We don't have time to look at all of that. That's the biggest thing. It's like, “What should I believe?” You can at least believe that we're trying our hardest to tell you the truth and find the truth. That's where I think the independent media like podcasters, are always right and we'll admit it but we'll also tell you, “I don't know this one 100%, but this is my thoughts on it. Do your own research rather than saying definitively, “This causes this and then this is going to make you die,” and that's terrible for you.

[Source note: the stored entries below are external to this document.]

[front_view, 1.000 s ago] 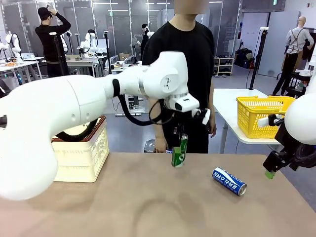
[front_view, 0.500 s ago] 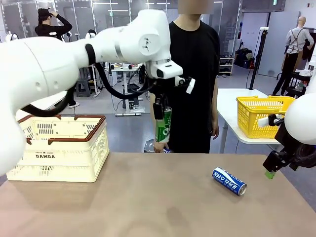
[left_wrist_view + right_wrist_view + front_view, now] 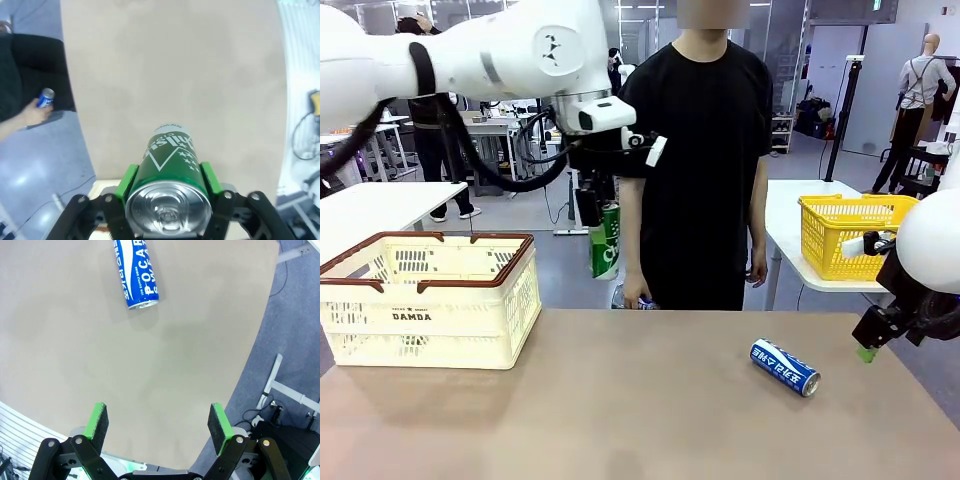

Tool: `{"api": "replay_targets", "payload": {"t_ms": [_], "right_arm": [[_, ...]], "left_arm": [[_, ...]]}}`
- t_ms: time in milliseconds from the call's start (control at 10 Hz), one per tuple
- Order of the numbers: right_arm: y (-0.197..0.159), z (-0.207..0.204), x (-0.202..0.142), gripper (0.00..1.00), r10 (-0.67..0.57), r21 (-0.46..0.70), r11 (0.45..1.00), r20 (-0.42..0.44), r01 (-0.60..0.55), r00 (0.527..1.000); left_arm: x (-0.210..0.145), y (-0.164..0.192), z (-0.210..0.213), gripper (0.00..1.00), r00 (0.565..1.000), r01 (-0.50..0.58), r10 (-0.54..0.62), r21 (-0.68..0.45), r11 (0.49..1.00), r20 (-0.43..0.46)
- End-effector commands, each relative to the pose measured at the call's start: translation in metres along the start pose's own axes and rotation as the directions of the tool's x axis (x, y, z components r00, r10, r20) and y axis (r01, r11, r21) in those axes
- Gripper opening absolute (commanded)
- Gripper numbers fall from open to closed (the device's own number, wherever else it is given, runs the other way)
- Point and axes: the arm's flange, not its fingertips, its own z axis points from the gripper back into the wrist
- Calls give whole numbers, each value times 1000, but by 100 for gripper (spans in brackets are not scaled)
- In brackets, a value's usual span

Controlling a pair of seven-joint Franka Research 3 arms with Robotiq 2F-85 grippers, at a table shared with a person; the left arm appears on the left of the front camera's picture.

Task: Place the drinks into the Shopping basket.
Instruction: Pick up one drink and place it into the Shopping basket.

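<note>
My left gripper (image 3: 596, 212) (image 3: 168, 181) is shut on a green drink can (image 3: 606, 243) (image 3: 169, 172), holding it upright high above the table, to the right of the Shopping basket (image 3: 424, 322). The cream basket with brown rim stands at the table's left end. A blue drink can (image 3: 785, 367) (image 3: 136, 274) lies on its side at the table's right. My right gripper (image 3: 867, 346) (image 3: 157, 425) hangs open near the table's right edge, short of the blue can. The person's hand (image 3: 31, 112) holds a small blue can (image 3: 46, 97) at the far edge.
The person stands behind the table's far edge in a black shirt (image 3: 705, 150). A yellow mesh basket (image 3: 855, 235) sits on a white side table at the right. The brown tabletop (image 3: 620, 410) lies bare between the basket and the blue can.
My left arm has lifted the green can from just above the table's middle, up and to the left toward the basket. The right arm and the blue can have stayed put.
</note>
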Motion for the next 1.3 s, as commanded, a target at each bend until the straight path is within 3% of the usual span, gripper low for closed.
{"api": "replay_targets", "payload": {"t_ms": [0,700,800,1200], "right_arm": [[-2,1,-1,100,14,2,1000,-2,-14,1000],[-2,1,-1,100,14,2,1000,-2,-14,1000],[-2,1,-1,100,14,2,1000,-2,-14,1000],[-2,1,-1,100,14,2,1000,-2,-14,1000]], "left_arm": [[12,9,1,0,1000,3,-3,-3,1000,-7],[12,9,1,0,1000,3,-3,-3,1000,-7],[8,5,-10,60,1000,11,-11,-7,1000,4],[-72,5,31,60,996,-93,93,45,995,16]]}}
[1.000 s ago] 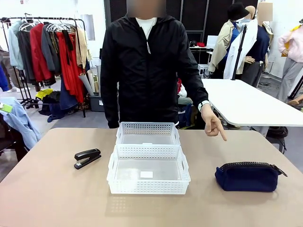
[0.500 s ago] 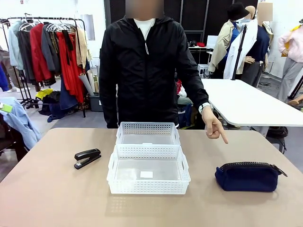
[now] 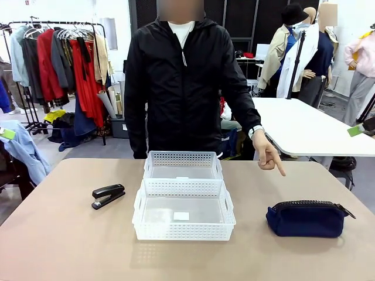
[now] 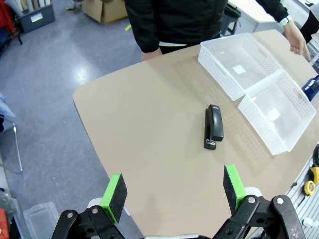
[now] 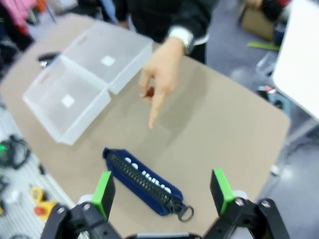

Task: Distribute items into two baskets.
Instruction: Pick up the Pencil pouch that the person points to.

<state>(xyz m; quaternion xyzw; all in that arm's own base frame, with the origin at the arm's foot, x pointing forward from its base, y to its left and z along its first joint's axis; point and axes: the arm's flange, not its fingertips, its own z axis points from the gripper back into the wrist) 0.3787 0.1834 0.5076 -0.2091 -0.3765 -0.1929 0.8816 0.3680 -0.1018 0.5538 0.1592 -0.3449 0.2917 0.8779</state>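
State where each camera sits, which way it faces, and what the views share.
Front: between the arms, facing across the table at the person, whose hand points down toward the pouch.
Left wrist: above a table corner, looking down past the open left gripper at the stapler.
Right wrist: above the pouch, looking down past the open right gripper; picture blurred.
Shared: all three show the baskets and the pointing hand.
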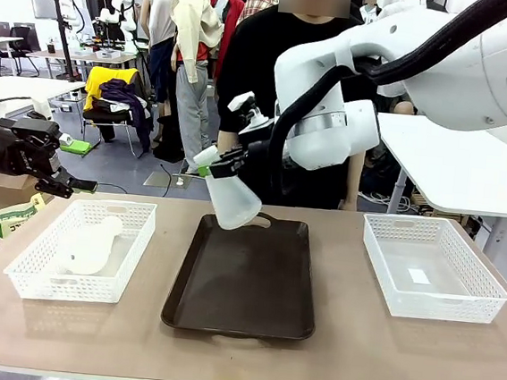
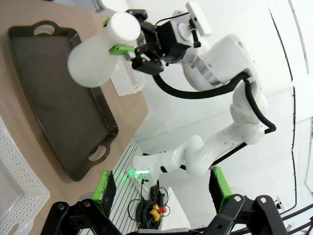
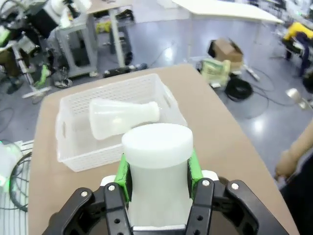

The study said that they went into it, and this is where it gets into concern. The study looked at protein consumption in a small group that effectively said, “This higher protein intake in a meal is going to cause these problems including vascular problems. Also, a spike in something called mTOR and leucine content. They made mTOR to be a bad thing and it's not. Leucine is an amino acid that helps signal mTOR. What they're trying to do is they're trying to sensationalize this story saying, “You add protein with leucine, you're going to get this mTOR boost.” What does mTOR do?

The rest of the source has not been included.